Panagopulos established his auction house in Stamford, Conn., in 1991, first specializing in far less incendiary fare: a lock of President Abraham Lincoln’s hair, or presidential autographs. Then, about eight years ago, he got into Third Reich memorabilia.
His first attention-getters were two sets of Mengele journals. In 2010, he sold one notebook for close to $50,000 to an orthodox Jew whose grandmother survived Auschwitz.
But the American Gathering of Jewish Holocaust Survivors and Their Descendants organization found the sale disgusting and asked Richard Blumenthal, then Connecticut’s attorney general, to investigate its authenticity.
“I sympathize with their revulsion regarding the apparent profit from this journal,” Blumenthal said in a statement at the time.
Spokesmen for Blumenthal and the Holocaust survivors group said they do not recall whether a probe was ever launched.
“If you really want to despise someone, look no further than Stamford, Conn., where you can find Basil (Bill) Panagopulos who runs Alexander Historical Auctions,” began an op-ed in the New York Daily News by an American Gathering executive.
Undeterred, Panagopulos continued selling all manner of paraphernalia: a cache of medical documents showing the fuhrer suffered from flatulence and was injected with an extract of bull testicles to jump-start his libido; an archive of letters, poetry and school papers of Nazi propaganda chief Joseph Goebbels; and a U.S. Army interrogator’s notes of his interview with Hitler’s doctors that revealed Hitler took female hormones.
In 2014, after Panagopulos moved the auction house to Chesapeake City, Md., he sold perhaps his grisliest item: a bloodstained scrap of fabric from the sofa where Hitler shot himself on April 30, 1945. The winning bid: $18,000. He kept another piece for himself but does not display it.
“Strange, isn’t it? Why would someone keep this?” he asked, clutching the cloth. “But what a rarity!”
Although Panagopulos is a proud spokesman for his trade, many others who deal in Nazi material are far more secretive.
Case in point: both the consignor and the buyer of the photo showing Hitler hugging Rosa Bernile Nienau, a girl of Jewish descent. Hitler’s close friend Heinrich Hoffmann photographed Hitler with many children and made multiple prints of the same photos, which were distributed across Germany.

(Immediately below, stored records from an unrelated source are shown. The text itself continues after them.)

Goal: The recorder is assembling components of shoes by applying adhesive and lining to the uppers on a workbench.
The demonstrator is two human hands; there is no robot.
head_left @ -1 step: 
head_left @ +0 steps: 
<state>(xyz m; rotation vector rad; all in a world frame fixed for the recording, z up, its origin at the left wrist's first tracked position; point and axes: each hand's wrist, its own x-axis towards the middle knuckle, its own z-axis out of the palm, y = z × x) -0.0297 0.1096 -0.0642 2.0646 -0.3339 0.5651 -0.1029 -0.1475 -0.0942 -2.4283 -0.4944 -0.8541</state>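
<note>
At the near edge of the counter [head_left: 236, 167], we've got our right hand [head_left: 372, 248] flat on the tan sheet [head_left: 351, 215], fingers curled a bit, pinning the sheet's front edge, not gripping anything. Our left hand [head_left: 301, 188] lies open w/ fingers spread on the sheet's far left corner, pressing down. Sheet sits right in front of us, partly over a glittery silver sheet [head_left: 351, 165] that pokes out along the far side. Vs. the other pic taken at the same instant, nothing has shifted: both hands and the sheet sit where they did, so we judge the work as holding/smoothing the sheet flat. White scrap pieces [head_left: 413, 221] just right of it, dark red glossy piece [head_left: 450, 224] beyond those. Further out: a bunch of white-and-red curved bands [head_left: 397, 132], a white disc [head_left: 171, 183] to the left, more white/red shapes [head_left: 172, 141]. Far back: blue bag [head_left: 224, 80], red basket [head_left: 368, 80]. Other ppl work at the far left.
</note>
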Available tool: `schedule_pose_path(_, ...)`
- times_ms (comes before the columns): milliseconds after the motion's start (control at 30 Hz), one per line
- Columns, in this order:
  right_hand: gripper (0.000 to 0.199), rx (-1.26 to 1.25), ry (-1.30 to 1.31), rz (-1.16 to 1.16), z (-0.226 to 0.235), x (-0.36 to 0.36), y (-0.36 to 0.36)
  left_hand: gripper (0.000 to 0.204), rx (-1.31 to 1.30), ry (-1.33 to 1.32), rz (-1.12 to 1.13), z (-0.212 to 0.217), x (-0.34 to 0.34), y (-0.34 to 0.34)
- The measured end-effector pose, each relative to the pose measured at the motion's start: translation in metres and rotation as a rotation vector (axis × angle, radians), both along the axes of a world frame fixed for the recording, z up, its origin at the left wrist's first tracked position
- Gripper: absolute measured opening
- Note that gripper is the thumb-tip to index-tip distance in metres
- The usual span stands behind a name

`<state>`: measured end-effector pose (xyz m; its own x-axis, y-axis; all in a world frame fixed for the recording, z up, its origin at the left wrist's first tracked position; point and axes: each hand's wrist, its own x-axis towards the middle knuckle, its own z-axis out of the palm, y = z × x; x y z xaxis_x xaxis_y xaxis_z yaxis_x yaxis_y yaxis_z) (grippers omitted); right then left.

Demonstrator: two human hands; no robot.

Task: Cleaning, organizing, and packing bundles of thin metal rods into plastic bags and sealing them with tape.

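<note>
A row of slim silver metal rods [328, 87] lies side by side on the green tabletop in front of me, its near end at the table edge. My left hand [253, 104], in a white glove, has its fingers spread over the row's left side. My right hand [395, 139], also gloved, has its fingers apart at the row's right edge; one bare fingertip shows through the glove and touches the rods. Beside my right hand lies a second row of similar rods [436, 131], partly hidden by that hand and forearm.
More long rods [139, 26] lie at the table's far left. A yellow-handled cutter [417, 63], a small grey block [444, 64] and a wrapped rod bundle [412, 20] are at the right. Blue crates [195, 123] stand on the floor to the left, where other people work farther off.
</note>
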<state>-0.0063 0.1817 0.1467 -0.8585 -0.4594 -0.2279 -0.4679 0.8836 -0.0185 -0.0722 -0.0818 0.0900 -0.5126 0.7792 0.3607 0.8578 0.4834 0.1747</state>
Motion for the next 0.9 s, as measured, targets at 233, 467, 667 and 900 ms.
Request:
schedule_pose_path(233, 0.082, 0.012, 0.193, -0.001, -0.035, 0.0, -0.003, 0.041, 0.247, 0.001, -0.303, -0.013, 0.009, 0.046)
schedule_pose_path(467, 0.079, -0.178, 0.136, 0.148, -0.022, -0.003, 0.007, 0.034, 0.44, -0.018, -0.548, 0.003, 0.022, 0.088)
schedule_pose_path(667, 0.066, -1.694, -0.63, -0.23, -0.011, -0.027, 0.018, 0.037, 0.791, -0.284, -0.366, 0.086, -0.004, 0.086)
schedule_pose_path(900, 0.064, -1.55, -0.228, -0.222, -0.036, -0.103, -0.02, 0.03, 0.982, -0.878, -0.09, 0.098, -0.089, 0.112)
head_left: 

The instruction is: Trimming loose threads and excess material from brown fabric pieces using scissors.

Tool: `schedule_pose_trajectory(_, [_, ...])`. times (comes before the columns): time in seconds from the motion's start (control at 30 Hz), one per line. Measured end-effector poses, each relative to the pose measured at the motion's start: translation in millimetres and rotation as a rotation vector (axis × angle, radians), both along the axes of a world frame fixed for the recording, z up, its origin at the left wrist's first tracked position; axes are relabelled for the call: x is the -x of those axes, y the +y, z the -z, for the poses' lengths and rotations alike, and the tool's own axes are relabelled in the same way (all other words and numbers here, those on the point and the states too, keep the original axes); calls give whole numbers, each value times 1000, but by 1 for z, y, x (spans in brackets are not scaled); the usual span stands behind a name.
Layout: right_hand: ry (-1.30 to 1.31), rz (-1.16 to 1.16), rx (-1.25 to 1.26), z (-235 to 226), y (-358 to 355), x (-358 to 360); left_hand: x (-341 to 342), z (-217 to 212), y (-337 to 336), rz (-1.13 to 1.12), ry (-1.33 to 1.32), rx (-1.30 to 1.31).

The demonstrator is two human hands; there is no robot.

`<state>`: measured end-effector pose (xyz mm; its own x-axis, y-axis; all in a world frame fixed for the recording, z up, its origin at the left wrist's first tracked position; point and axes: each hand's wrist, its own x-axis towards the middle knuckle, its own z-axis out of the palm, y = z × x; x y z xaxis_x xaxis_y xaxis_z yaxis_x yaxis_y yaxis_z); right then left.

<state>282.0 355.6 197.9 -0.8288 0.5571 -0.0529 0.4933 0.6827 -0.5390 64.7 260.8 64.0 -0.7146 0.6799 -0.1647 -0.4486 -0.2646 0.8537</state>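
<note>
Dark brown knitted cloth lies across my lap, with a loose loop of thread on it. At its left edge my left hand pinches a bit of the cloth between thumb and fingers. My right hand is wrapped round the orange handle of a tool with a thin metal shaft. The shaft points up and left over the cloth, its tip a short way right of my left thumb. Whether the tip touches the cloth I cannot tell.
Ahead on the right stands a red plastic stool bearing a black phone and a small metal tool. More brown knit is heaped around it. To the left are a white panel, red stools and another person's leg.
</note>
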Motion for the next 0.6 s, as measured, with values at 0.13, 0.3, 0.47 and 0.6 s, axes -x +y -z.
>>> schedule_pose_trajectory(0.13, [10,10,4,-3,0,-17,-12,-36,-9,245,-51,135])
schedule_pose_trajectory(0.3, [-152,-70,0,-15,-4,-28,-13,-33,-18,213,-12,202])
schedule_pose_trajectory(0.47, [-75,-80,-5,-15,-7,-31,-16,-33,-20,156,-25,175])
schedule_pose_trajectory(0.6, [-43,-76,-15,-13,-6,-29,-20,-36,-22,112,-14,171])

But Hitler liked Nienau so much — they shared the same birthday, April 20 — that she earned the moniker “the Führer’s child” and she called him “Uncle Hitler.”
As is custom in the auction world, Panagopulos declined to reveal the identities of his clients. At The Washington Post’s request, Panagopulos asked the top bidder of the photo, who lives in Britain, for an interview, but the winner never responded to his request. The photo’s consignor declined via Panagopulos to comment.
When The Post reached Don Boyle of Scranton, Pa., a well-known collector of World War II German artifacts, he said he had once owned the photo and traded it in 2007 to Arizona collector Jeff Clark, who runs a website that sells Nazi party uniforms.
It was Clark who consigned the photo to Panagopulos, Boyle said.
In an email, Clark denied knowing about the photograph, let alone selling it. “I had to (G)oogle to find out what you were talking about,” he wrote.
“(C)ounterfeit Nazi junk,” declared Bart FM Droog, who is working on a book about fake Hitler artifacts.
Elaine Quigley, who chairs the British Institute of Graphologists, said the photo’s inscription matches with some of Hitler’s earlier known handwriting, especially his autograph.
Panagopulos said the photo was consigned with multiple supporting documents and the original envelope, featuring the blind-embossed (inkless) stamp of Hoffmann’s studio, in which it was delivered to the Nienau family.
After the auction, Panagopulos said, he got word from the Dokumentation Obersalzberg in Germany, a government-funded museum chronicling the area’s ties to the Nazi party, that it wants to put a copy of the photograph in a permanent exhibit.
“I’ve seen hundreds of Hitler autographs. I am confident in the signature,” Panagopulos said. “And if I’m wrong? I’m on the hook in perpetuity. We offer a one hundred percent warranty of authenticity.”